Similar moves are now under way in Michigan, where Republican lawmakers are looking at measures to control legal fights involving the state and would shift oversight of campaign finance, and in Arizona’s Maricopa County, where the Republican-dominated board of supervisors said last month that it was studying a takeover of some Election Day logistics now handled by the county recorder, a newly elected Democrat. Meanwhile, in North Carolina, one election is pending over charges of fraud in trashing or interfering with absentee ballots.

Last month, Wisconsin voted to replace Republican Gov. Scott Walker with Democrat Tony Evers. The bills by GOP legislators, aided by a grossly partisan gerrymander, meeting in a lame-duck session, have proposed to rewrite power sharing. “The Wisconsin GOP’s power grab is best described as a crisis for the rule of law. It transcends mere hardball politics and instead marks an effort to erode the separation of powers prescribed in the state constitution,” argued Slate. Republicans seek to accomplish three broad goals — to manipulate the 2020 state Supreme Court election; denude the governor and attorney general of their executive authority; and curb voting rights. If passed, these proposals would constitute a sweeping overhaul of the Wisconsin government, illegitimately entrenching Republican control.

Specific laws target Wisconsin’sSupreme Court Elections in 2020 by resetting the date of the election to a date removed from the state’s primary elections. The reason? Democratic turnout is expected to be high, and might spill over into support for a liberal Supreme Court judge whose election could change which party’s nominees control the court. Said Slate: There is no plausible reason for the shift except to decrease Democratic turnout. It would cost the state an extra $7 million, and 60 of 72 Wisconsin county election officials have already declared that it would be logistically impossible. Legislative Republicans are plowing ahead anyway, well aware that a progressive Supreme Court could undo the GOP assault on unions, voting rights, gun control, education, and the environment.

Under Walker, Wisconsin attempted to slash early voting, allowing the practice just two weeks before Election Day and only on weekdays. In 2016, U.S. District Judge James Peterson blocked these limitations, ruling that the scheme “intentionally discriminates on the basis of race.” His decision restored the previous law, under which municipalities can allow voting as early as 47 days before an election. In November, a record number of citizens took advantage of early voting, casting more than 547,000 ballots before Election Day.

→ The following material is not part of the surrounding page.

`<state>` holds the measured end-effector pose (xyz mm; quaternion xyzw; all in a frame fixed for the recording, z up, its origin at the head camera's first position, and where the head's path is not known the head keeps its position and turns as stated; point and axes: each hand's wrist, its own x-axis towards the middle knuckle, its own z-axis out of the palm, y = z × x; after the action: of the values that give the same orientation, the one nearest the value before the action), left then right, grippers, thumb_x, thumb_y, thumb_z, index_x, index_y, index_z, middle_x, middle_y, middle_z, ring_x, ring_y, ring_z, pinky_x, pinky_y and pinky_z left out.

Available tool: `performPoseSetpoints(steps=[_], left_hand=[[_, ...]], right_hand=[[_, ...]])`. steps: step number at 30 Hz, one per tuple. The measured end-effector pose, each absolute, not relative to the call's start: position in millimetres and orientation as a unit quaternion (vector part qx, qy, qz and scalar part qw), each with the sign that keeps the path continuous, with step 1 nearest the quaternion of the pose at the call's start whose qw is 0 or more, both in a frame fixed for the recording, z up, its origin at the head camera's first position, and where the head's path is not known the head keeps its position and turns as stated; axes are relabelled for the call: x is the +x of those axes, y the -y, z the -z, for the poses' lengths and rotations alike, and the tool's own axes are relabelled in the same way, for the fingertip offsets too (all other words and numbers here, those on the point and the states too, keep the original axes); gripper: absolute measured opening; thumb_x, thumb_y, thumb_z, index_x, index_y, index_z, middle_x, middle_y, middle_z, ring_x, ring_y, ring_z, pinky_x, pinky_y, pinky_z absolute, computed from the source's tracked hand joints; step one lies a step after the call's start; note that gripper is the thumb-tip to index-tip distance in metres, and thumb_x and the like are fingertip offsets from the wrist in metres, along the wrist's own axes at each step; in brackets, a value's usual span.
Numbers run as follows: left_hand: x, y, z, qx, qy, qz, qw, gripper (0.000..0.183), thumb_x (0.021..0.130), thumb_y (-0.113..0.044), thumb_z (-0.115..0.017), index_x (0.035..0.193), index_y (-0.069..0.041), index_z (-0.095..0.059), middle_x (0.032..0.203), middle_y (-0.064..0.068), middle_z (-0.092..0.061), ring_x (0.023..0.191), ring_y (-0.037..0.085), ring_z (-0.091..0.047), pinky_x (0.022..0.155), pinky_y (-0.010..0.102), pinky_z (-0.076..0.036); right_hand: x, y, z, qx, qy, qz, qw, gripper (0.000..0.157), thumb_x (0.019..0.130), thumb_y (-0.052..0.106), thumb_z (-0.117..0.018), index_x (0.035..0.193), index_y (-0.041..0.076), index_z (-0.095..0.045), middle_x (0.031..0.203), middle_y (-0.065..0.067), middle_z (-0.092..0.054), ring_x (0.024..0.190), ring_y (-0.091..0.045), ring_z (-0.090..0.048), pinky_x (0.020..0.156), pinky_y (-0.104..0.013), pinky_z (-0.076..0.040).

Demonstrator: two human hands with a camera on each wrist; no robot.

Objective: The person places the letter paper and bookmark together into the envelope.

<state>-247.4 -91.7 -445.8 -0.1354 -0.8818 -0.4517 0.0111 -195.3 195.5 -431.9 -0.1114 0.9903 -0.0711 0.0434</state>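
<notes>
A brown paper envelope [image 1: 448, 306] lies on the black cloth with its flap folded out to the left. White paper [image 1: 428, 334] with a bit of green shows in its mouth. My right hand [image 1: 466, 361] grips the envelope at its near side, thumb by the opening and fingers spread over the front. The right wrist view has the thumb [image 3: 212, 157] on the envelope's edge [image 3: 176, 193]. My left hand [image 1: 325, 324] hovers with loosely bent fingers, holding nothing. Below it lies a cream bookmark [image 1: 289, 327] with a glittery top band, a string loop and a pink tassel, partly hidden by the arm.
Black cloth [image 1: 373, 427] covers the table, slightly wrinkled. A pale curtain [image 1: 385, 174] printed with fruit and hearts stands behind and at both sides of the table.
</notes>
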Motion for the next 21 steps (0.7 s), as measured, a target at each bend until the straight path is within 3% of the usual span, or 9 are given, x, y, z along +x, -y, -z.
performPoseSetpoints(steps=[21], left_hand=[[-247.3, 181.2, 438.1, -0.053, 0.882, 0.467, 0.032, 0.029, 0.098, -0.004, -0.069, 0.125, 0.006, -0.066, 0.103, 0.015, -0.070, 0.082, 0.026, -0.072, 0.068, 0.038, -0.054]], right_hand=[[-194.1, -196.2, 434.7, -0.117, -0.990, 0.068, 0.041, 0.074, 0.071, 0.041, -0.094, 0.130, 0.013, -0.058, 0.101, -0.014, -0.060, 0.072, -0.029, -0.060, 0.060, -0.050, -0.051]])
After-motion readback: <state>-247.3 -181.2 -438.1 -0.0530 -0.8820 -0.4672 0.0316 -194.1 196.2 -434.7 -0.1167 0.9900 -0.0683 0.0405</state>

Republicans also have targeted the ability of the governor and incoming Democratic Atty. Gen. Josh Kaul to handle state litigation. Evers and Kaul rode to victory partly on their promise to withdraw from multistate litigation seeking to invalidate the Affordable Care Act’s most popular provisions, such as protections against pre-existing conditions. Republican legislators seek to prevent this withdrawal by transferring law enforcement authority to the legislature. Special Session Bill 2 would require the governor and attorney general to obtain explicit legislative approval before withdrawal from the suit — which the legislature is certain to withhold. It also abolishes the principle that the attorney general represents the state in litigation. The bill authorizes legislative leadership to hire private lawyers, using taxpayer money, to defend state laws in court when legislators do not trust the attorney general to litigate a case. It also makes it difficult for the attorney general to operate by eliminating the office of the solicitor general, which oversees high-profile cases. Finally, the bill bars the attorney general from reaching settlements without legislative consent.

Dan Kaufman argued in a New York Times op-ed that “No one is really bothering to hide the purpose of this lame duck legislation: to continue the Republicans’ hold on state government, even at the expense of core democratic principles like respect for the separation of powers and majority rule. The legislation would nullify the decision-making of Wisconsin’s voters, who rejected Republicans for every statewide office in the November midterms.”

Elections do have consequences. These efforts to block the will of the election should be set aside.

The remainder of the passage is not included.